Orucun Arapçada kelime anlamı, “Savm ve siyam” olarak geçer.
Savm; Hareketsiz kalmak, susmak anlamındadır.
Hz. Meryem ana, çocuğunu babasız dünyaya getirince ilahi bir ses ona, “Sus” der. O da susar kimseyle konuşmaz.
İslam Ansiklopedisi, Kur’anda, Meryem Suresinde bir sesin Meryem’e;
“Ben acıyana savm adadım, bu gün kimseyle konuşmam.”[1]
Kur’an, savm kelimesinin, oruç tutmak ve susmak anlamın da iki şekilde kullanıldığına işaret etmektedir. Ansiklopedi, susmak ve oruç tutmak kelimeleri arasında bir bağ olduğunu vurguluyor ve belirtiyor.
Kur’an;
“Oruç, sizden öncekilere farz kılındığı gibi, sizin de üzerinize farz kılındı. Bu sayede korunmanız umulmaktadır”[2]
Ayetten de anlaşılacağı gibi İslam’ın kutsal kitabı Kur’an, Hz. Muhammed’e gelmeden önce, ki (Hz. Adem’den, Hz. Hatem’e kadar) peygamberler de oruç tuttuklarını belirtiyor. Tuttuklarına göre hangi orucu tutmuşlardır? İslam’dan önce orucun var olduğu ayetten de anlaşılmaktadır.
Hz. Adem’den beri oruç vardı. Dünyanın bütün büyük dinlerinde, belirli kutsal zamanlar sırasın da, ya da öncesinde veya özel nedenlerle oruç tutuluyordu. Bütün tarihi kaynaklar, oruç adetinin insanlığın eski bir geleneği olduğunda birleşiyor.
Bizim konumuz İslam’da oruç olduğuna göre onu irdeleyeceğiz.

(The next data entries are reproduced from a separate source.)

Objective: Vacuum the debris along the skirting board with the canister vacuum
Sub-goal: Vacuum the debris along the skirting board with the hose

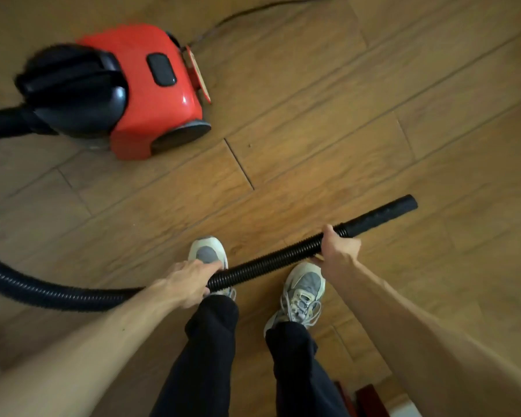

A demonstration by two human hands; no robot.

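Observation:
A red and black canister vacuum (151, 94) stands on the wooden floor at the upper left. Its black ribbed hose (271, 260) leaves the front of the canister, loops off the left edge and comes back across the lower middle. My left hand (190, 281) grips the hose above my left shoe. My right hand (339, 246) grips it just behind the smooth black end tube (382, 215), which points up and right with no nozzle on it. No skirting board or debris is visible.
A black power cord (253, 13) runs from the back of the vacuum toward the top edge. My two grey shoes (304, 290) stand under the hose. A dark red object (370, 398) shows at the bottom right.

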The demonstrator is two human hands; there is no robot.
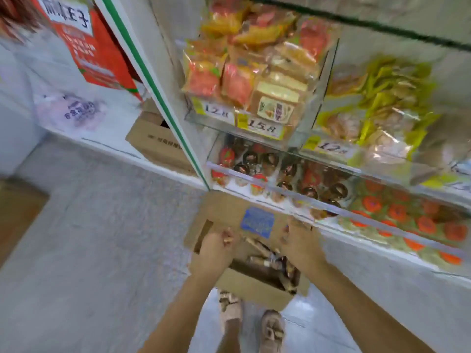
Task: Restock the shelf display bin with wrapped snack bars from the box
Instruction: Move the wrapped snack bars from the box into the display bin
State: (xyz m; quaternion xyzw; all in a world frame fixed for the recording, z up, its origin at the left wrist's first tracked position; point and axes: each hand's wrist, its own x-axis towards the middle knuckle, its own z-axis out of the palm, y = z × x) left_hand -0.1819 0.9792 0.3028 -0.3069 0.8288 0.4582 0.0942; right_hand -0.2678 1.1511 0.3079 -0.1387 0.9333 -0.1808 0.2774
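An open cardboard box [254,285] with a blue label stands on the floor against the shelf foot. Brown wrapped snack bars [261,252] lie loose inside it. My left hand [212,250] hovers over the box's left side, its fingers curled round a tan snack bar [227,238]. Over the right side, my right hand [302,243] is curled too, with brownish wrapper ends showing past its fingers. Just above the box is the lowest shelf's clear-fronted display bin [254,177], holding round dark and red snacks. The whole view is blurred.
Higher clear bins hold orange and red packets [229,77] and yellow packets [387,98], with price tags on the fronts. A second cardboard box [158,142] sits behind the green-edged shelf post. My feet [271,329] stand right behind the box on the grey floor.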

Ayette de görüldügü gibi oruçtan amaç kötülüklerden korunmak, nefsi terbiye etmek, iyi ahlaklı bir insan olmaktır. Tanrı boş yere insanları aç bırakıp cezalandırmaz. Orucun gerçek anlamı kötülüklerden uzak durup, iyi ahlaklı olup tanrının buyruğunu yerine getirip olgun insan, yani “insan-ı kamil” olmaktır. Bütün ibadetlerden amaç insanın gerçek anlamda kendini bilen “insan” olmasıdır.
Kur’an’da oruç, vacip ve farz olmak üzere ikiye ayrılmıştır.

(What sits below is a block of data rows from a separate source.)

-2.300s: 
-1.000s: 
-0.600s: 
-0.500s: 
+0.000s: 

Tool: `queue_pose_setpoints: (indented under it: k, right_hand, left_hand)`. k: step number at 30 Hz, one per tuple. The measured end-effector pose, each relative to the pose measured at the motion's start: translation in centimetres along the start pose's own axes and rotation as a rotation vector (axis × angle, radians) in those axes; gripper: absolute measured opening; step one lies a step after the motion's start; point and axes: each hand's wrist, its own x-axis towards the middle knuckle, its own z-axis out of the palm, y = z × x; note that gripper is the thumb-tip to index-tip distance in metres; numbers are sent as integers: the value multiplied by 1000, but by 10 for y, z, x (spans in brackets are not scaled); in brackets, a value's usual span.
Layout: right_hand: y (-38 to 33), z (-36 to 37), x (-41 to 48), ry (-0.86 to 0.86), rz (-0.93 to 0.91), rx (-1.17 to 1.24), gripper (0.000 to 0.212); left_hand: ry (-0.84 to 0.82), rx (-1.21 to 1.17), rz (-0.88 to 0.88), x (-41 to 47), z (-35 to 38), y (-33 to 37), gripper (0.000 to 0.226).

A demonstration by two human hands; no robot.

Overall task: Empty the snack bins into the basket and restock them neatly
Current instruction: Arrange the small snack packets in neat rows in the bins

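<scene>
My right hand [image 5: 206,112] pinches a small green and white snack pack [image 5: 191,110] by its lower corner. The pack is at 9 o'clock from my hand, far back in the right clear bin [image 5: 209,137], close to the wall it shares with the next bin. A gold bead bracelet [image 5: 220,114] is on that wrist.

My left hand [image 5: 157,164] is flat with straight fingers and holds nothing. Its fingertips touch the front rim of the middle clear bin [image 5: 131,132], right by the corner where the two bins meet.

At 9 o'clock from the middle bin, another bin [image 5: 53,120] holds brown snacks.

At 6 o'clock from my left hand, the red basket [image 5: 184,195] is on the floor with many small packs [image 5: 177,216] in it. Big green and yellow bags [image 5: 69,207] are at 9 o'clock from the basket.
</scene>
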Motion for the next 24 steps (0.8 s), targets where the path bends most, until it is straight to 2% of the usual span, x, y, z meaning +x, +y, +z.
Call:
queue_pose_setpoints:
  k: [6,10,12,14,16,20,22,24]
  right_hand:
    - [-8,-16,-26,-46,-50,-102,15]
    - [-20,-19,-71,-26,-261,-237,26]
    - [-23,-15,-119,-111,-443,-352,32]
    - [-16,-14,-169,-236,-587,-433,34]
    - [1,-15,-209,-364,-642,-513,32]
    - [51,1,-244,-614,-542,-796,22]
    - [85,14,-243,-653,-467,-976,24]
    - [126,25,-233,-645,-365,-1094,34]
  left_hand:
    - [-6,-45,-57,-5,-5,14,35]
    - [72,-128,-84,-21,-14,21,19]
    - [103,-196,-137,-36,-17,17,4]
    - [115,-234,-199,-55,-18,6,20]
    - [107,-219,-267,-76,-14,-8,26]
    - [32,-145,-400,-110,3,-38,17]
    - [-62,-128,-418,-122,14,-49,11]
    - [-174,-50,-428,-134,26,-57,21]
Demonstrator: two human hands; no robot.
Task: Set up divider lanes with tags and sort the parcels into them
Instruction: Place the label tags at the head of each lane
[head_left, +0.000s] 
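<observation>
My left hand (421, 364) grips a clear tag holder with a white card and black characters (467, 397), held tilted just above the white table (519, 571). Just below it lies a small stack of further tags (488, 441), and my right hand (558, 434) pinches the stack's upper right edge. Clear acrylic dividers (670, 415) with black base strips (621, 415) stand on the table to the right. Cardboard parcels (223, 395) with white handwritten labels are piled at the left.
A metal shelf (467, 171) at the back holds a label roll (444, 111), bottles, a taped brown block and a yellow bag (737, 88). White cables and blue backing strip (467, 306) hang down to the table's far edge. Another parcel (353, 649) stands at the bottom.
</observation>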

Farz olan: bütün İslam alemine bildirilen oruçtur.
Vacip olan: bir dileğin yerine gelmesi veya işlenen bir suça tevbe etmek için tutulan “Nezir orucu”dur.
Bu tutulan oruçların iki yönü vardır; Zahir ve batın.
Zahiri yönü: Allah’a şükretmek, ola ki nefis aç kalınca yoksul, yetim, çaresiz ve sağlığı kendisini geçindirmeye yetmeyen insanlarımızın çaresizliklerini, ve sıkıntılarını hissedip, merhamet duyguları gelişip, vicdan muhakemesi çalışır, bu çaresiz insanlara yardım elini uzatılır.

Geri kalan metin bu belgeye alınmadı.